__WORK REQUEST__. Your response is a verbatim copy of the listing, stripped of its images.

=====

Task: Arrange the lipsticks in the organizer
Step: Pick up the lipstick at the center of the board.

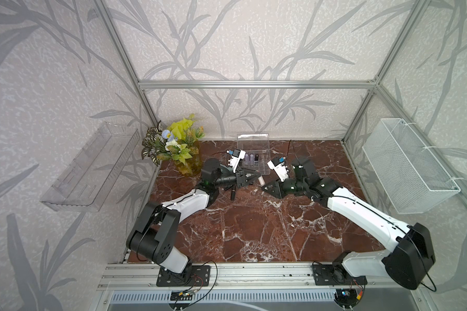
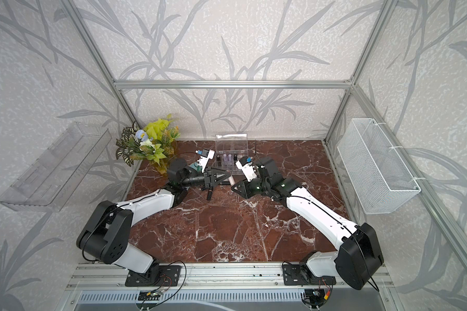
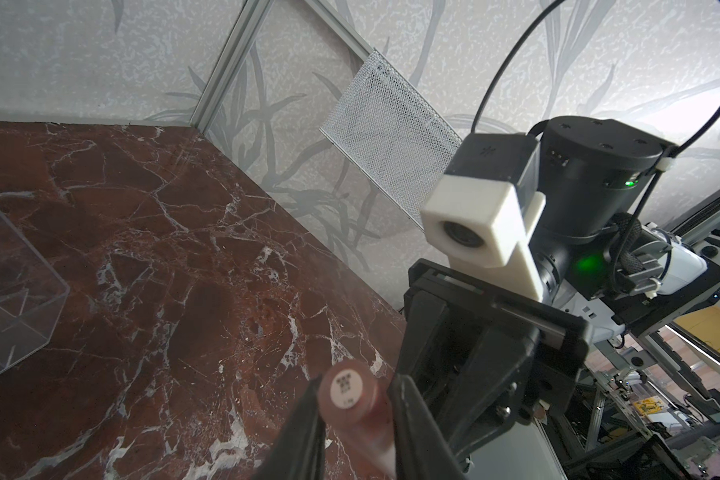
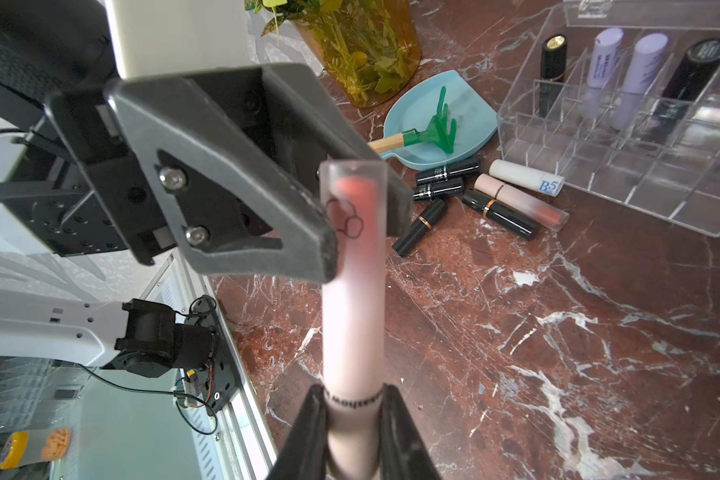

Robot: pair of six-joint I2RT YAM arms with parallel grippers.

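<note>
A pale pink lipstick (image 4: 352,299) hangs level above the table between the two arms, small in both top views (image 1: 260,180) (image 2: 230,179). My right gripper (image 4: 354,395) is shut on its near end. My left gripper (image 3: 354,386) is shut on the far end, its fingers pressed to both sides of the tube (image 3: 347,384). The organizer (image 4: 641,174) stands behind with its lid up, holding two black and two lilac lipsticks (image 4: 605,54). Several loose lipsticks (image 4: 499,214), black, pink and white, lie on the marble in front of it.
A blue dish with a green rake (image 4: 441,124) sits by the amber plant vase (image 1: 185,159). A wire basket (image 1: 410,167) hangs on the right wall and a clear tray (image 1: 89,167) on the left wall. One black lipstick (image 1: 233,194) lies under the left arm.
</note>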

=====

__EXPECTED OUTPUT__.
Task: Arrange the lipsticks in the organizer
Step: Pick up the lipstick at the center of the board.


Robot: pair of six-joint I2RT YAM arms with parallel grippers.

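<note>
A pale pink lipstick (image 4: 352,299) hangs level above the table between the two arms, small in both top views (image 1: 260,180) (image 2: 230,179). My right gripper (image 4: 354,395) is shut on its near end. My left gripper (image 3: 354,386) is shut on the far end, its fingers pressed to both sides of the tube (image 3: 347,384). The organizer (image 4: 641,174) stands behind with its lid up, holding two black and two lilac lipsticks (image 4: 605,54). Several loose lipsticks (image 4: 499,214), black, pink and white, lie on the marble in front of it.
A blue dish with a green rake (image 4: 441,124) sits by the amber plant vase (image 1: 185,159). A wire basket (image 1: 410,167) hangs on the right wall and a clear tray (image 1: 89,167) on the left wall. One black lipstick (image 1: 233,194) lies under the left arm.
</note>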

Nothing else remains to be done for this exercise.